Risk Tool Smackdown: FinaMetrica vs. Riskalyze

Let’s say about a year from now the S&P 500 were to drop 18% in one day, the result of a terrible Wall Street mishap. Over the subsequent three months, the index would give up just under 40% of its value.

Naturally, I’d worry about how planning clients will react. One client who I’m especially worried about is, well, me. Will I panic and retreat to money market funds? Will I stoically remain on course? Or will I cackle with excitement and urge my advisor to throw all the chips on the table at the bloody bottom of the wreckage?

To find out — and also to evaluate the tools advisors are using to better understand their clients — I tested myself using two of the more popular risk tolerance instruments: Riskalyze and FinaMetrica.

You are more likely to have heard of FinaMetrica, which has been around since 1998, and has completed more than 520,000 risk profiles for more than 5,000 investment advisors in the U.S. and abroad. It was created by Geoff Davey, who previously spent more than a decade running one of the larger planning firms in the Australian market.

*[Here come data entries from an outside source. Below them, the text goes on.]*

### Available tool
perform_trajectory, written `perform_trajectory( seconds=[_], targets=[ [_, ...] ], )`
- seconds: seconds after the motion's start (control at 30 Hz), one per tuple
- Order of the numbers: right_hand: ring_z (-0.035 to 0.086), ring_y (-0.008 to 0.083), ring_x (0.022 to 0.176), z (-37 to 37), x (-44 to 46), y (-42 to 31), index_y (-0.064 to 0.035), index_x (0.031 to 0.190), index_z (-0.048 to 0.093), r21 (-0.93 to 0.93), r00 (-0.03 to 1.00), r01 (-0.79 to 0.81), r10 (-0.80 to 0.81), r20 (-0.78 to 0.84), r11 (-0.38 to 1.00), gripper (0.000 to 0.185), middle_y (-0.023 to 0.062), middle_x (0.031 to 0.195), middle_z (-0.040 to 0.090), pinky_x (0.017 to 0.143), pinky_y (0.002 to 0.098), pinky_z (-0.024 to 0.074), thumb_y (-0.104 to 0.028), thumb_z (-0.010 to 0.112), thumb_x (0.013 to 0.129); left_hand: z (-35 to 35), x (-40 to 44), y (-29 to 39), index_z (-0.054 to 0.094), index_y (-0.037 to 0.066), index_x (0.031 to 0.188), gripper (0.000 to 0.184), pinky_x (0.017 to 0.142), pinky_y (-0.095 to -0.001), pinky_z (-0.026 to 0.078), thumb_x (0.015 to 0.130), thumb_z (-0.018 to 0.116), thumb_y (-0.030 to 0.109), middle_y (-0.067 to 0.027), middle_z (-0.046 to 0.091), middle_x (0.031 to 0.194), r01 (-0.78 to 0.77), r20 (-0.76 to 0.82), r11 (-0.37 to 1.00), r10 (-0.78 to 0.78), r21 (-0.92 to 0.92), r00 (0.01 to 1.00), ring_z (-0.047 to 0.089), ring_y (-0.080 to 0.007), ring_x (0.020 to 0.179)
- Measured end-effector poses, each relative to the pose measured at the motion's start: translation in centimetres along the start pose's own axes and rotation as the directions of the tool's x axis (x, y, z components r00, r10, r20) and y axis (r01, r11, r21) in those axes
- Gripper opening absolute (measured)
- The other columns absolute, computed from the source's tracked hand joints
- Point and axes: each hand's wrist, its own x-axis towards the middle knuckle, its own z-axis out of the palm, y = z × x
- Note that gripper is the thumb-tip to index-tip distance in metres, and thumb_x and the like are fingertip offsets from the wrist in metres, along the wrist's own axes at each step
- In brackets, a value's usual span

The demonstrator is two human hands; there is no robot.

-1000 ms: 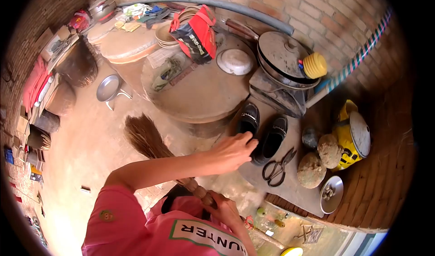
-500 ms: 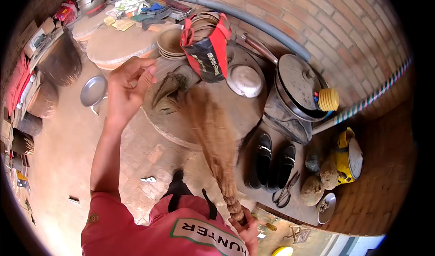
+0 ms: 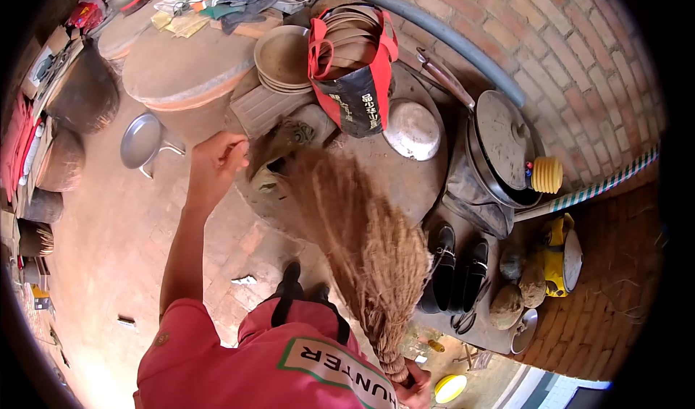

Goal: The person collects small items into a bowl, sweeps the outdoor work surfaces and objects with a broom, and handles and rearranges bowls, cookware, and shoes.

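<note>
A straw broom (image 3: 362,242) is gripped near its bound handle end by my right hand (image 3: 411,384), low in the view. Its bristles fan up and left over a round lid-like slab (image 3: 362,170), blurred at their tips. My left hand (image 3: 219,161) hangs in the air left of the slab, fingers curled in, with nothing visible in them. Just right of that hand, a dark greenish cloth (image 3: 279,152) lies on the slab, partly behind the bristles. Also on the slab stand a red and black bag (image 3: 355,98) full of bowls, stacked bowls (image 3: 284,61) and a metal basin (image 3: 411,129).
To the right are a lidded pan (image 3: 499,137), black shoes (image 3: 456,268), scissors (image 3: 470,315), stones (image 3: 507,306) and a yellow bag (image 3: 557,257). A small pan (image 3: 142,141) lies at left, near a large covered jar (image 3: 184,69). A brick wall (image 3: 579,83) curves behind.
The broom has swung, its bristles now spread wider and nearer the shoes. My left hand has lowered slightly, with its fingers drawn in tighter. The whole view has shifted a little.
</note>
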Motion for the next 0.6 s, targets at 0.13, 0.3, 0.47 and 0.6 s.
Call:
perform_trajectory(
  seconds=[0.13,0.3,0.47,0.6],
  targets=[
    [0.057,0.0139,0.091,-0.9,0.0,-2.7,0.0071,0.114,0.061,0.104,0.995,-0.092,0.086,0.059,0.990,0.034,0.0082,0.104,0.061,0.080,0.0249,0.0459,0.011,0.065,0.081,-0.4,-2.9,-1.5,0.066,-0.003,0.100,0.011,0.060,-0.0243,0.053,0.095,0.061,0.005,-0.0051,0.066,0.081,0.145,-0.069,0.985,-0.152,-0.095,0.986,0.067,-0.0120,0.069],
    [0.055,0.0122,0.088,-6.2,0.2,-2.2,0.0087,0.117,0.059,0.050,0.960,-0.022,0.007,0.281,0.998,0.044,0.0064,0.100,0.060,0.078,0.0238,0.0454,0.014,0.069,0.075,-0.4,-6.6,-1.7,0.066,-0.004,0.101,0.012,0.059,-0.0253,0.054,0.095,0.060,0.004,-0.0065,0.067,0.083,0.212,-0.031,0.975,-0.214,-0.071,0.976,0.069,-0.0148,0.069],
    [0.063,0.0124,0.074,-6.8,1.4,-9.2,0.0061,0.115,0.061,-0.250,0.865,0.456,-0.359,0.350,0.854,0.041,0.0074,0.085,0.067,0.068,0.0247,0.0486,0.006,0.072,0.075,-1.6,-7.7,-1.4,0.066,-0.004,0.100,0.011,0.061,-0.0249,0.054,0.094,0.060,0.002,-0.0065,0.068,0.085,0.185,-0.147,0.977,-0.200,-0.108,0.969,0.068,-0.0135,0.071],
    [0.072,0.0250,0.089,-4.8,3.8,-10.4,0.0064,0.114,0.066,-0.356,0.885,0.437,-0.323,0.336,0.826,0.055,0.0186,0.101,0.071,0.080,0.0315,0.0531,-0.003,0.086,0.063,-5.6,-6.4,-7.4,0.066,-0.001,0.102,0.012,0.071,-0.0251,0.052,0.093,0.059,-0.001,-0.0046,0.068,0.091,0.014,-0.188,0.996,0.002,0.088,0.982,0.064,-0.0082,0.087]
  ],
)
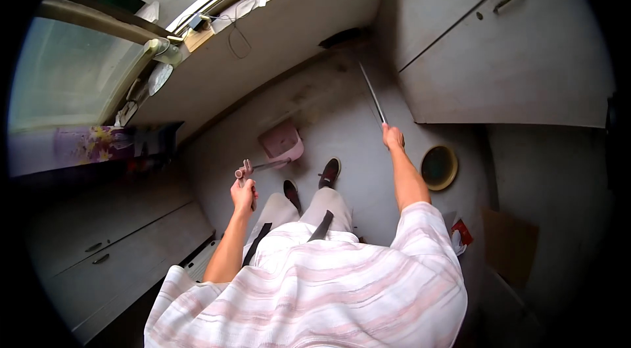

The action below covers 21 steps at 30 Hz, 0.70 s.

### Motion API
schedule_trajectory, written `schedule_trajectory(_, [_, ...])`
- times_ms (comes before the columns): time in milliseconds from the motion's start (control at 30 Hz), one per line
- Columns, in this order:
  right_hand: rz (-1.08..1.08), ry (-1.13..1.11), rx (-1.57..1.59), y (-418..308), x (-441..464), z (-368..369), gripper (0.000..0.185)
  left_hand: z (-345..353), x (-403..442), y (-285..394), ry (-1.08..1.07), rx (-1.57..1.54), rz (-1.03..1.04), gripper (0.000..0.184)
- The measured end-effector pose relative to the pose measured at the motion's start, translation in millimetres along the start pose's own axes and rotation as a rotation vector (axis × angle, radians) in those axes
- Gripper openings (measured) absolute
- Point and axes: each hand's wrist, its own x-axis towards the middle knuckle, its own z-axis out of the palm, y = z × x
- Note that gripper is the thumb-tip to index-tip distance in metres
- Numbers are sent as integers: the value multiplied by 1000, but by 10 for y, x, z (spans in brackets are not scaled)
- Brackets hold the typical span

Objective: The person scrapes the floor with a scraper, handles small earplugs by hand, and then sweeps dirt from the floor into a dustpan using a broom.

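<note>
My left hand (244, 195) is closed round the upper end of a pink dustpan's handle. The dustpan (281, 142) rests on the floor ahead of my feet, its handle slanting up to the hand. My right hand (393, 138) grips the thin, light-coloured stick of a broom (373, 93). That stick runs away from me to a dark broom head (342, 38) at the far corner, by the wall and the cabinet. Some dark dirt (305, 93) marks the floor between the dustpan and the broom head.
Cabinets with handles stand at the upper right (506, 52) and lower left (131, 249). A round brown-rimmed object (439, 168) lies right of my right arm, near a red packet (463, 232) and cardboard (511, 246). A windowsill (263, 3) holds cables and small items.
</note>
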Motion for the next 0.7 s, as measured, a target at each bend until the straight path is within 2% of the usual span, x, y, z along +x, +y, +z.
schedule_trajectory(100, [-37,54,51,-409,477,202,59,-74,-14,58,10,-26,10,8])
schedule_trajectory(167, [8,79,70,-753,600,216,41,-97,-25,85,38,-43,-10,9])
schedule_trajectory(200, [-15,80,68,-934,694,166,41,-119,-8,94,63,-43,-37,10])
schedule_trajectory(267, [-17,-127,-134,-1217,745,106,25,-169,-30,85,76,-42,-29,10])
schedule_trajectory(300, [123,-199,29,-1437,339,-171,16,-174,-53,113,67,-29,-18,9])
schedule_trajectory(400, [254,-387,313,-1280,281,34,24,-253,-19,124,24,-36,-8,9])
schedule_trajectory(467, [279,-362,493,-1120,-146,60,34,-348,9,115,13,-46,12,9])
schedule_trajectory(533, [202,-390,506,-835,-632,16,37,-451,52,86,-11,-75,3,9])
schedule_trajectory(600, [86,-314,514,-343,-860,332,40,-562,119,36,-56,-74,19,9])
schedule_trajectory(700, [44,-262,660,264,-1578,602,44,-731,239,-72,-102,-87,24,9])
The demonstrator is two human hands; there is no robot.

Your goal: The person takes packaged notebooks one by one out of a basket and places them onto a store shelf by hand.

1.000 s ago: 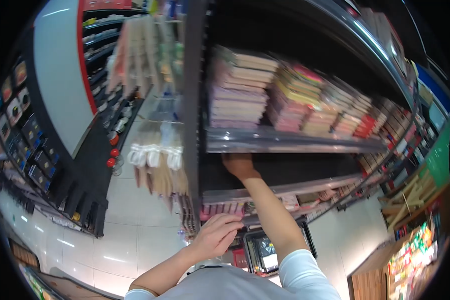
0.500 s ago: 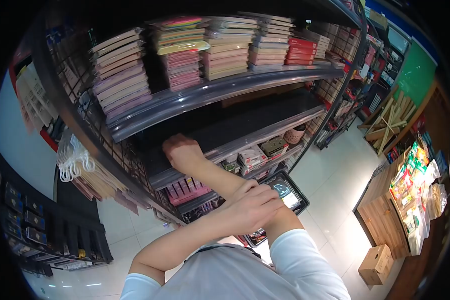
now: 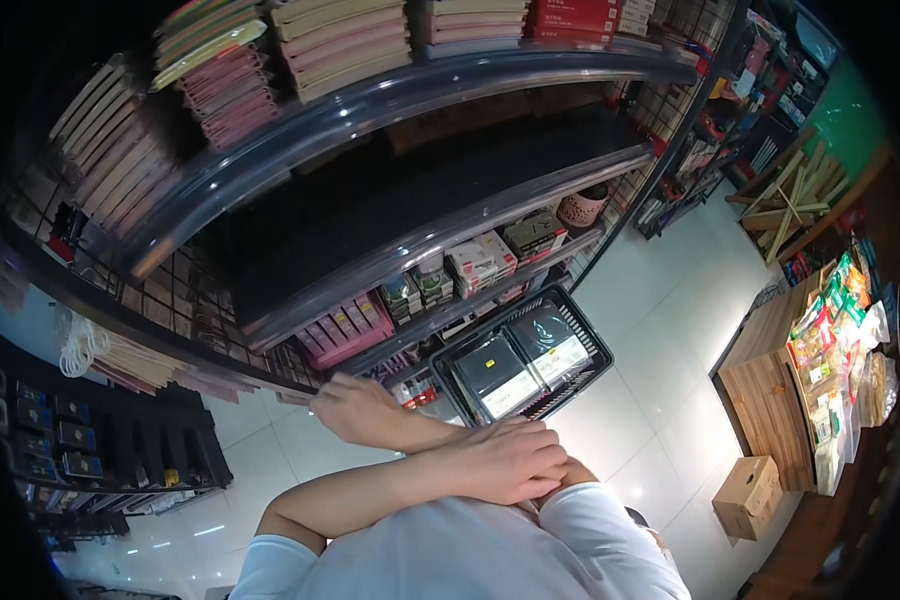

Riskalyze is the new kid on the block; it launched in 2011 as a consumer site, and became a tool for financial planners in 2012. Its founder, Aaron Klein, is a former executive with optionsXpress in Chicago. Klein declined to say how many advisors are using Riskalyze, except to say it is “thousands and thousands,” many of them through affiliations with independent broker-dealers.

TAKING THE TESTS

Both instruments are used by advisors to assess their clients’ sensitivity to movements in their portfolios. There are two goals here: to create investment mixes with no more volatility than clients can stomach, and to let advisors show regulators (and, in a worst-case scenario, jurors) that they used the best tools available to create appropriate portfolios.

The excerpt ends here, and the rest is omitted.